Well, first, the album. It can sound a bit same-y on initial listens, and if you don’t like listening to a woman who’s really pissed off and disappointed, both by her latest failure of a man and her own failure to see through him sooner, then lyrically it won’t work for you either.
But you’re the idiot who keeps believing in luck
When you just can’t get it through your head that
No one else gives a fuck
(‘It’s Not Safe’)
And right at the start the album greets us with:
You fucked it up
You should’ve quit
Had changed a bit
Not to mention (now this is kind of funny):
So row, row, row your boat
Gently down the stream
I hope you drown and never come back
(Choice in the Matter)
So she’s not happy and she’s not going to pretend otherwise.
My favourite tracks are probably ‘You’re With Stupid’, ‘That’s Just What You Are’, ‘Frankenstein’ (with it’s lurching yet groovy beat and keen [as in sharp] lyrics) and ‘It’s Not Safe’. These all come in the second half of the album; the first half is solid but less differentiated, though ‘Choice in the Matter’ is pretty tuneful.
Now the unfair bit.

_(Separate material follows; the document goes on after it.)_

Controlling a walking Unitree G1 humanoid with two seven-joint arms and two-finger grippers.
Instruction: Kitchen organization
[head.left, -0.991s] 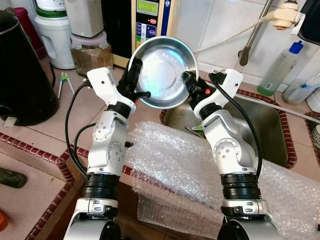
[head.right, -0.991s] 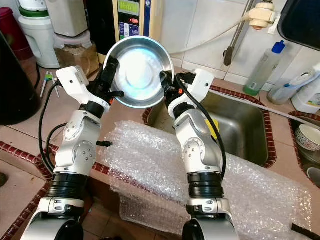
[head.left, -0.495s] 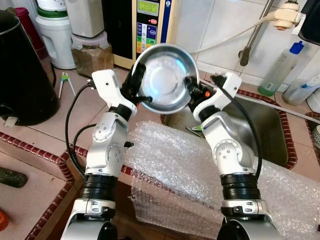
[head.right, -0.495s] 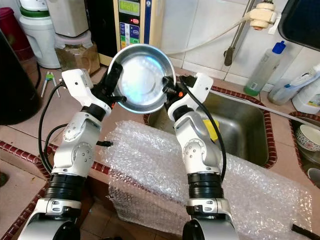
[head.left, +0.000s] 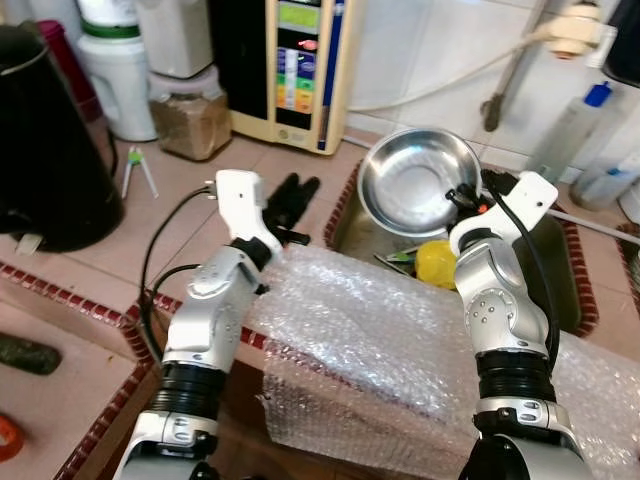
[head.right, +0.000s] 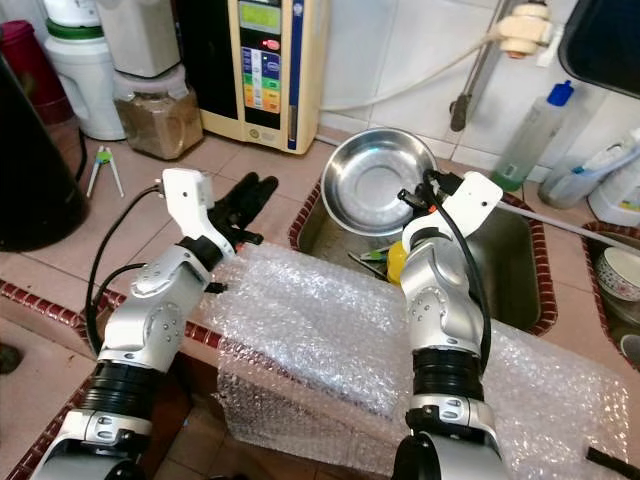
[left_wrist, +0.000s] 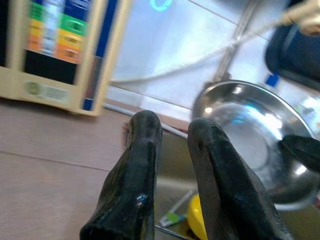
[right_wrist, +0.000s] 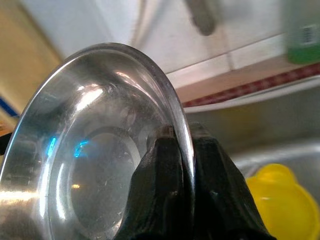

While the songs are all written or co-written by Mann, anyone who’s fond of Squeeze and those octave-apart vocals by Tifford and Dilbrook has a pleasant surprise waiting for them on this album. While it has contributions from guitar pop figures of the time (mid 90s — Juliana Hatfield, Michael Penn), Tilbrook and Difford are represented, either by Glenn’s guitar or their characteristic backing vocals, on five of the tracks, plus Glenn gets the little hidden squib at the end. ‘Frankenstein’ is virtually a Mann/Difford duet, where we get to hear Chris’s voice paired with one other than Tilbrook’s. So for a Squeeze fan that’s kind of fun. The tuneful mid-tempo guitar pop with smart lyrics may well work for many a Squeeze fan. I’d note that Mann has a co-write on Tilbrook’s The Incomplete Glenn Tilbrook solo record from a few years later, at around the same time she released the more highly acclaimed Bachelor No. 2 or, the Last Remains of the Dodo.
Like the Squeeze albums of the 90s, there are too many songs here that are unremarkable. It picks up with the wistful, yet biting, ‘Amateur’, though. Vocal hooks abound, understated but subtly funky percussion helps a few tracks along. It’s very listenable.
Note: While some bits of some songs from here appear in the movie Magnolia, they don’t show up on the sountrack, which is in fact one of Mann’s more well-known recordings and shares tracks with Bachelor No. 2.